A) In the work by Fischer et al., a new biomimetic culturing technique allowing the long‐term preservation of human myocardial tissue slices under physiological conditions was developed. This system allowed the continuous monitoring of myocardial tissue excitation and contraction, which could be stimulated or inhibited. Long‐term preserved tissue showed dense and well‐aligned myofibrils with preserved cross‐striations (α‐Actinin, red staining) and distinct localization of connexin‐43 (yellow staining).
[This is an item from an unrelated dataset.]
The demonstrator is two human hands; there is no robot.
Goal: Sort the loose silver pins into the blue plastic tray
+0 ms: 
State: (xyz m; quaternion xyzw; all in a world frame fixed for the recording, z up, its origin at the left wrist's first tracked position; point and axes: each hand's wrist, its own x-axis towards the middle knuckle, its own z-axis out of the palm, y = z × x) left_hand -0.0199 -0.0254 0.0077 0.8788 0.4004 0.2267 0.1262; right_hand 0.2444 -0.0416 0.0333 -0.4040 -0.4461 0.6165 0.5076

Reproduced under the terms of the CC BY license.^{[ 34 ]} Copyright 2019, The Authors. B) The publication by Koerner et al., reports a clinical study, where the clinical outcome of patients receiving a heart transplant preserved by normothermic ex vivo allograft blood perfusion (NEVABP) using the Organ Care System by Transmedics, USA, was compared to that of patients receiving a heart transplant preserved by static cold storage. Survival rates at 30 days, 1 year and 2 years after transplant were superior in the NEVABP group, which had a lower incidence of graft failure and severe acute rejection. Figure 4B left panel was created with BioRender.com.

Figure 5

Synopsis of strategies for preservation of cardiac cells, cTE constructs and hearts. *: Not required/optional. $: Considered useful but not experimentally tested/reported. #: Technically possible but less preferred compared to conventional cryopreservation. AFPs: antifreeze proteins. TH: thermal hysteresis. CPAs: cryoprotective agents. IRI: ice recrystallization inhibition. T _g: glass‐transition temperature. Created with BioRender.com.